-- Opening Marker --
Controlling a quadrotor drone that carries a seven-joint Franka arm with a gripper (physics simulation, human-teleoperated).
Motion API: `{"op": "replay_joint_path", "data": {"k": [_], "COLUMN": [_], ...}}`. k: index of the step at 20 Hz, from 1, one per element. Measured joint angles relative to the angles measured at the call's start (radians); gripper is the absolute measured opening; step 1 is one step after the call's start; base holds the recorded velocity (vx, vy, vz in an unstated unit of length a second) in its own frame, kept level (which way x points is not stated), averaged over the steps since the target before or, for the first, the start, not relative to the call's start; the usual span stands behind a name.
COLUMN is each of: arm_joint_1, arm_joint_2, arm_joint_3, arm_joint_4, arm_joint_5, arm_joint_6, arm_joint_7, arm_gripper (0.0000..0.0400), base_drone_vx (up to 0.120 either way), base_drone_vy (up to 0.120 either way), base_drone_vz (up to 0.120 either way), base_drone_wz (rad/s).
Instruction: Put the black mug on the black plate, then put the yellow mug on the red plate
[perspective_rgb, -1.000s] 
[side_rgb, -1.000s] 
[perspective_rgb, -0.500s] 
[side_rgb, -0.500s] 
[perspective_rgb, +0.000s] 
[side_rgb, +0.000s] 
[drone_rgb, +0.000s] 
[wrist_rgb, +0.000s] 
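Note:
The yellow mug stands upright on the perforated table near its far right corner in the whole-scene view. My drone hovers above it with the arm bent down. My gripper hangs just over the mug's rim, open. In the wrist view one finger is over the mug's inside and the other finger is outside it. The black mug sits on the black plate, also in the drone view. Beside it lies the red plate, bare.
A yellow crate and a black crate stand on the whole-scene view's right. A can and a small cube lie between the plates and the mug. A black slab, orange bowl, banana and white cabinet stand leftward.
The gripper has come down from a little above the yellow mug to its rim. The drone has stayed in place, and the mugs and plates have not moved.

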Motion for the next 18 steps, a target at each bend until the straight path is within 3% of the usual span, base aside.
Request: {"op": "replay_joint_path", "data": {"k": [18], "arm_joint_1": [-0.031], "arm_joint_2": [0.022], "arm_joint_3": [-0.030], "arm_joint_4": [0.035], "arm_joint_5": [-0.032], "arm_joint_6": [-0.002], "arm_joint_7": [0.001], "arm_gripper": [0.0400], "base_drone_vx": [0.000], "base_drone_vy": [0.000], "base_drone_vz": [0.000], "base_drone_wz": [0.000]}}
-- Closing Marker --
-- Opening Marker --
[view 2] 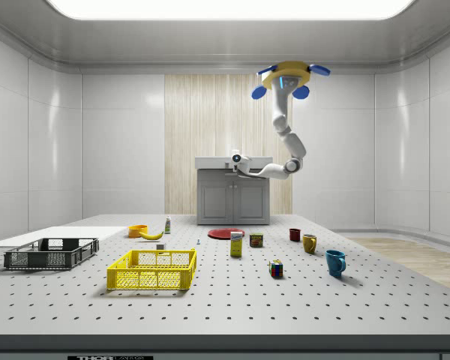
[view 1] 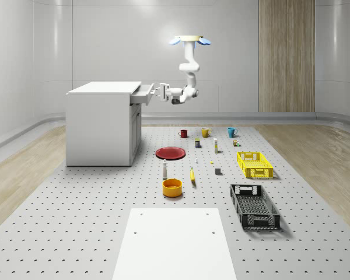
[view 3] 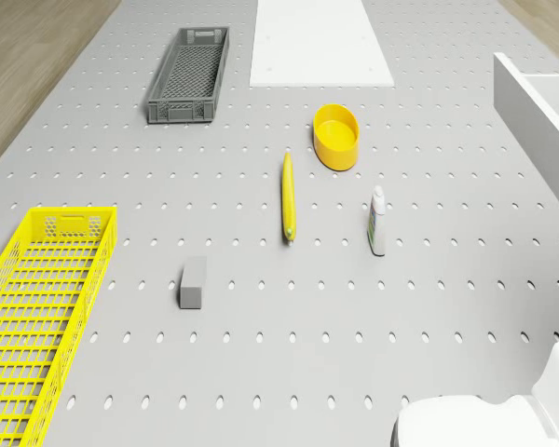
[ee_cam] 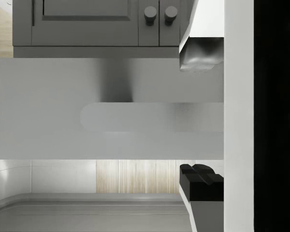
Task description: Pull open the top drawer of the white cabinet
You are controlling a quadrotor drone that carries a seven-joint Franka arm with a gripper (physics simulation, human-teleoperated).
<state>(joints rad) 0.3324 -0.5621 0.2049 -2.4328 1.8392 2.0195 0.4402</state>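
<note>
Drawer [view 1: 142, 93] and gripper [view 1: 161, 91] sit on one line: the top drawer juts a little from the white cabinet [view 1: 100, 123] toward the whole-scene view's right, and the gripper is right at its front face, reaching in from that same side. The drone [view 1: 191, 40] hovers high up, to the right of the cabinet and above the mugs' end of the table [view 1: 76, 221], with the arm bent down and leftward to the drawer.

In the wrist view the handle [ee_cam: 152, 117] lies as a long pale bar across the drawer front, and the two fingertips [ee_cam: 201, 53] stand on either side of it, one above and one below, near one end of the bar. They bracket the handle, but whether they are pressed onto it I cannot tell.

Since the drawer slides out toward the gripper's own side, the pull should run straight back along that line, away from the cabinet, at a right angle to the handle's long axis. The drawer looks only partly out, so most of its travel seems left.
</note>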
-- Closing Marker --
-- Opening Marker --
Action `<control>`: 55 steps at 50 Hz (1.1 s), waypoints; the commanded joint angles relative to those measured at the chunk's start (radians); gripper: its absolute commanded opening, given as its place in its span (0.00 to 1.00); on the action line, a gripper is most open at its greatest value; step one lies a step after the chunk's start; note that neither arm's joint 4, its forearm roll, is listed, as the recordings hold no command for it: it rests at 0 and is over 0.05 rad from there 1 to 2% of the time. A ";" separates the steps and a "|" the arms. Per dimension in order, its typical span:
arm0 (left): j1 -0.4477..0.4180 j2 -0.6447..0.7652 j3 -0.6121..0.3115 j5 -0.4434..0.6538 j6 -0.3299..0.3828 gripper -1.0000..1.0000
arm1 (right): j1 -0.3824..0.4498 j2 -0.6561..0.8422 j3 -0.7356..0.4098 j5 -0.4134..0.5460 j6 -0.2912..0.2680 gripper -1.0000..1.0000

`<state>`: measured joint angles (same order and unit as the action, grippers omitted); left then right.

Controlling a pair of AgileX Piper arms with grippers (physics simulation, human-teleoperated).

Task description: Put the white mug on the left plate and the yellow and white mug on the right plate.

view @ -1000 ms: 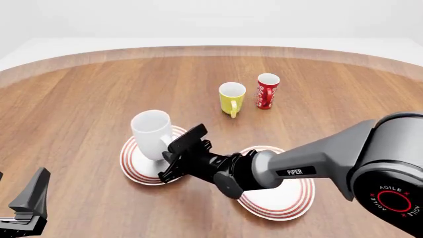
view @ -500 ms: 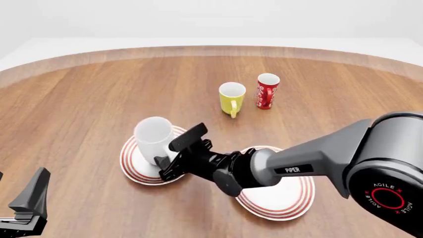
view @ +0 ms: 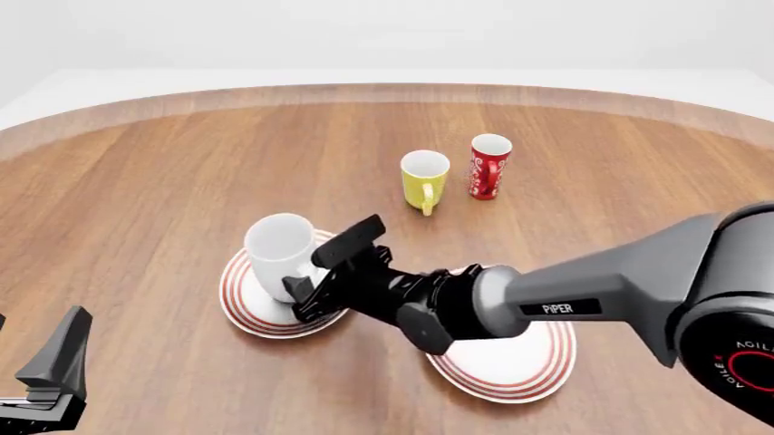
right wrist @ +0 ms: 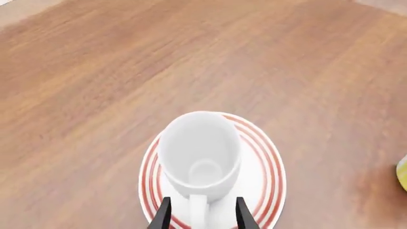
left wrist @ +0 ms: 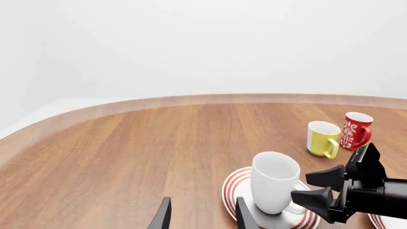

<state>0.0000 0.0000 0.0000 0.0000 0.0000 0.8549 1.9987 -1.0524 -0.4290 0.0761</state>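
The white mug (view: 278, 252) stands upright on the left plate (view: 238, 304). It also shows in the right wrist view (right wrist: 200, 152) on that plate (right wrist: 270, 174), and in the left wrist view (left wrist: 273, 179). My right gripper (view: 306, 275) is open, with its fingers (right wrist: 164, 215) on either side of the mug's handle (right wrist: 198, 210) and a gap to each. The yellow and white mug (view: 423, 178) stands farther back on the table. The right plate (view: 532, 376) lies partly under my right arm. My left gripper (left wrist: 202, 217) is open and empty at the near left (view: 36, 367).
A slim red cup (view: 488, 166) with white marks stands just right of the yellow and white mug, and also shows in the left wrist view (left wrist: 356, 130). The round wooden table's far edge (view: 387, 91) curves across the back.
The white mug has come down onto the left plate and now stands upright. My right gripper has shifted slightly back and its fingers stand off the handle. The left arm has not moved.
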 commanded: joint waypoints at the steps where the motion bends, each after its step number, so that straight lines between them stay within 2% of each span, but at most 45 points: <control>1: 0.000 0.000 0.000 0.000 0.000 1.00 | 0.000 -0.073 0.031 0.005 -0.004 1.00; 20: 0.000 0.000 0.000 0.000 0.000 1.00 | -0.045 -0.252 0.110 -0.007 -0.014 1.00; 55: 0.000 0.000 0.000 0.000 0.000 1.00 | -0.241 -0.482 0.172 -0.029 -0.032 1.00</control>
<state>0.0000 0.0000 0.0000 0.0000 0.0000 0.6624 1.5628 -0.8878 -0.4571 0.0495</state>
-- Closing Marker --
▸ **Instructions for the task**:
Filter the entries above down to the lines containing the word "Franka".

▸ **Result of this task**:
Controlling a quadrotor drone that carries a seven-joint Franka arm with a gripper (physics simulation, human-teleoperated).
You are controlling a quadrotor drone that carries a seven-joint Franka arm with a gripper (physics simulation, human-teleoperated).

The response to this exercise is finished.